We used to go to Leo Carillo beach a lot when I was growing up. After my high school prom, a bunch of us camped out in the campground across the highway from the beach (I think it was Leo, although it's possible we camped at Sycamore.) Then, when I was a botany naturalist for the Conejo Valley Unified School District Outdoor School I'd walk down to Leo once a week to check out the tide pools with a slew of sixth graders, while hoping they didn't get swept away in the ocean.
It was time to show the kids this beach that was so much a part of my growing up.
On our first full day at my mom's, we went for a hike in Wildwood Park. My brother and I have memories of an epic water balloon battle in a fort that used to be at the trailhead. I told the boys all about the fort, only to find it was torn down. It was kind of rickety, but it sure was fun.
(Reminds me of this article about how playgrounds are too safe these days and that might not be good for kids...)
But, we were there to hike, so hike we did. The yuccas were in full bloom, the prickly pear cactus blossoms were wide, sticky monkey flower and mustard lined the trail--it was springtime in the California chaparral. What a treat after a long, brown Montana "spring."
We didn't get too far, but made three creek crossings and LOVED all the blooms.
After leaving Escondido we drove up to the South Coast Botanic Garden on the Palos Verdes Peninsula. I had been hoping to catch up with some fellow bloggers and when they invited me to meet them here, I couldn't resist.
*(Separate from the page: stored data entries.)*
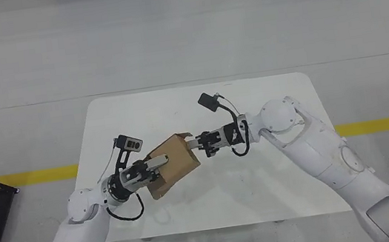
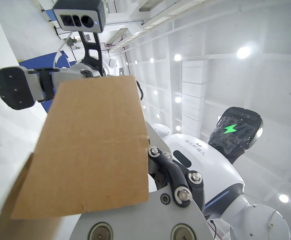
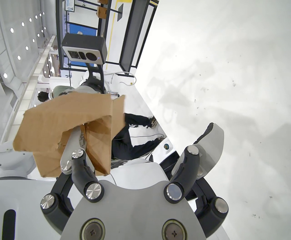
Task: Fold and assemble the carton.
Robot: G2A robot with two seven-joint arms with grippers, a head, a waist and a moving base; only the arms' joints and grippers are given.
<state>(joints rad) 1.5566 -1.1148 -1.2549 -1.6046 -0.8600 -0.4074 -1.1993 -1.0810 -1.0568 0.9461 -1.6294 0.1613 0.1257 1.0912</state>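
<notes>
The carton (image 1: 174,161) sits over the middle of the table (image 1: 285,183), tilted, between the two grippers. The left gripper (image 1: 154,171) meets its near-left side. The right gripper (image 1: 193,145) meets the opposite, far-right corner.

In the right wrist view the right gripper stands wide. One finger (image 3: 72,142) is tucked inside the carton's open end, against a brown inner wall, with a loose flap hanging over it. The other finger (image 3: 210,141) is well clear of the cardboard, out over the bare tabletop. Nothing is pinched between them.

In the left wrist view a broad flat panel of the carton (image 2: 91,147) lies right across the left gripper and covers its tip, so I cannot tell whether it grips the cardboard or merely touches it. Past the panel's far edge, the right gripper's black pad (image 2: 13,88) shows just beside the carton, not touching it
</notes>
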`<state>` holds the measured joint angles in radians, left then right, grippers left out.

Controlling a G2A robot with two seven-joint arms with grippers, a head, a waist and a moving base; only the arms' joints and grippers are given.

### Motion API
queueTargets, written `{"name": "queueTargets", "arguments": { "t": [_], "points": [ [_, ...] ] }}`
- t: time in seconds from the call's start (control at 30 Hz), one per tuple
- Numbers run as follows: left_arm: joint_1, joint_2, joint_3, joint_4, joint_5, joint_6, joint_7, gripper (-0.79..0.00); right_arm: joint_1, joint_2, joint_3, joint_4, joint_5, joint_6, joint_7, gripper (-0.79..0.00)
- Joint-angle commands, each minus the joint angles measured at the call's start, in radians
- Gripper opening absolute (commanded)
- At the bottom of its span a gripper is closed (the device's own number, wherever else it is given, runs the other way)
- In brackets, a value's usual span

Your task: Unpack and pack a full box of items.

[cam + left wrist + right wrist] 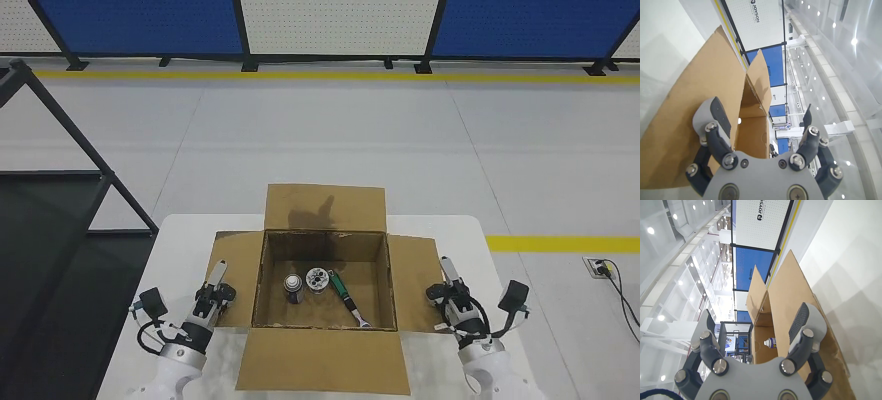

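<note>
Left fingers (720, 113) and right fingers (799, 321) gaped wide and empty beside your box (325, 205).
A can (293, 288) and a green-handled tool (350, 298) sat inside.

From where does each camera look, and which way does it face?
Top view: above the arms, facing down at the open box on the table; left gripper and right gripper flank it.
Left wrist view: on that wrist, facing past its open fingers, over a side flap, into the box.
Right wrist view: likewise from the opposite side, reaching the spray can.
All share the box.
</note>
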<state>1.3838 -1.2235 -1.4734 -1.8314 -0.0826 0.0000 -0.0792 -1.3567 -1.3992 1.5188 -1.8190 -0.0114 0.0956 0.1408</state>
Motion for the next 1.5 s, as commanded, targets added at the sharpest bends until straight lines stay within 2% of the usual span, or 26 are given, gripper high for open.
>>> {"name": "queueTargets", "arguments": {
  "t": [0.0, 0.83, 1.13, 1.47],
  "points": [
    [-0.006, -0.001, 0.004, 0.011, -0.003, 0.001, -0.003, 0.0, 0.006, 0.001, -0.004, 0.009, -0.005, 0.014, 0.005, 0.0],
    [-0.03, -0.011, 0.029, 0.043, 0.019, 0.006, -0.037, 0.0, 0.015, 0.012, -0.016, 0.047, -0.025, 0.056, 0.044, 0.0],
    [0.004, -0.013, -0.01, -0.032, 0.032, -0.029, 0.016, 0.0, -0.023, 0.015, -0.013, -0.033, 0.002, -0.036, 0.05, 0.0],
    [0.046, -0.014, -0.047, -0.124, 0.041, -0.064, 0.028, 0.0, -0.019, 0.018, -0.059, -0.103, -0.05, -0.023, 0.073, 0.0]
  ]
}}
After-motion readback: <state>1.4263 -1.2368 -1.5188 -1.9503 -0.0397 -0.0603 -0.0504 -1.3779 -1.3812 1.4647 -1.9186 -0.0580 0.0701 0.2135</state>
I've made a few friends online, but this is the first time I've met any of them in person. Debi (Go Explore Nature) and I both commented on how odd it is to meet someone when you've seen so many photos of them. It almost seems like you've met them already. We were also joined by Michele from Fun Orange County Parks.
The garden is on 87 acres and made up of several gardens. We didn't make it around the whole thing, but did enjoy the 3 Bears' House: Children's Garden, Cactus Garden, Fushia Garden, Koi Pond and Japanese Garden, Redwoods, Rose Garden and probably a few that I missed.
You can read Debi's account of the day here.
One of the main reasons I wanted to get out to California this spring was to see my grandparents. Like the rest of us, they are getting older, and I wanted to be sure they got to see the boys as boys, not babies. I also wanted Anders and Finn to spend some time with their only great-grandparents, even though the boys are unlikely to remember it.
As a kid, we would go to my grandparents' place in Escondido once or twice a year. They retired there from Illinois when I was young. My grandpa would make us pick up sticks in the yard and grandma would take me for walks around the neighborhood and instruct me on the proper walking technique she had read about in a health magazine.
The also took us to the Safari Park, then called the Wild Animal Park, the zoo, shopping, to friends' houses and other outings. Mostly we hung around the house, played in the yard and got schooled at Rummikub and Uno by grandma. At Christmas, grandpa would hide in the yard and shake sleigh bells so we'd think Santa was out there, even though we didn't believe in Santa anymore.
Grandpa isn't doing very well these days and seems like a totally different person. Grandma's back had her in a lot of pain. But, they are still the grandparents I love, and it was great to see them.
On day four of our California odyssey, the boys and I explored Queen Califia's Magical Circle Garden. I first read about this place in Sunset a couple years ago and knew the next time I was in Escondido I had to visit. And since it had the word "magical" in the name, I knew Anders would love it.
Califia was a black Amazon queen for whom the state was named. I always thought California was a Spanish word. Califia ruled the terrestrial island paradise of gold and riches "on the right hand of the Indies." The legend was first popularized in the 16th century romance novel, Las Sergas de Esplandian, which received wide circulation in Spain.
Geologist John McPhee recalled the tale in his book, Assembling California, which the garden's artist, Niki Saint Phalle, read and drew upon when planning the garden. As a huge McPhee fan, I've read this book, but seemed to have forgotten this legend.
This is the only California project by Saint Phalle, and her last international project. There are nine large-scale sculptures, a snake that wraps around the garden wall, a maze entryway and native plants along the edges. And it's all mosaic.
We had a blast running around in here and playing games. Plus, it's located in Kit Carson Park, so there are trails, playgrounds and other recreational amenities to take advantage of.
I'm not going to lie, there are a lot of photos in this post. Probably more than you want to see, but this place was so cool, and so hard to capture in pictures.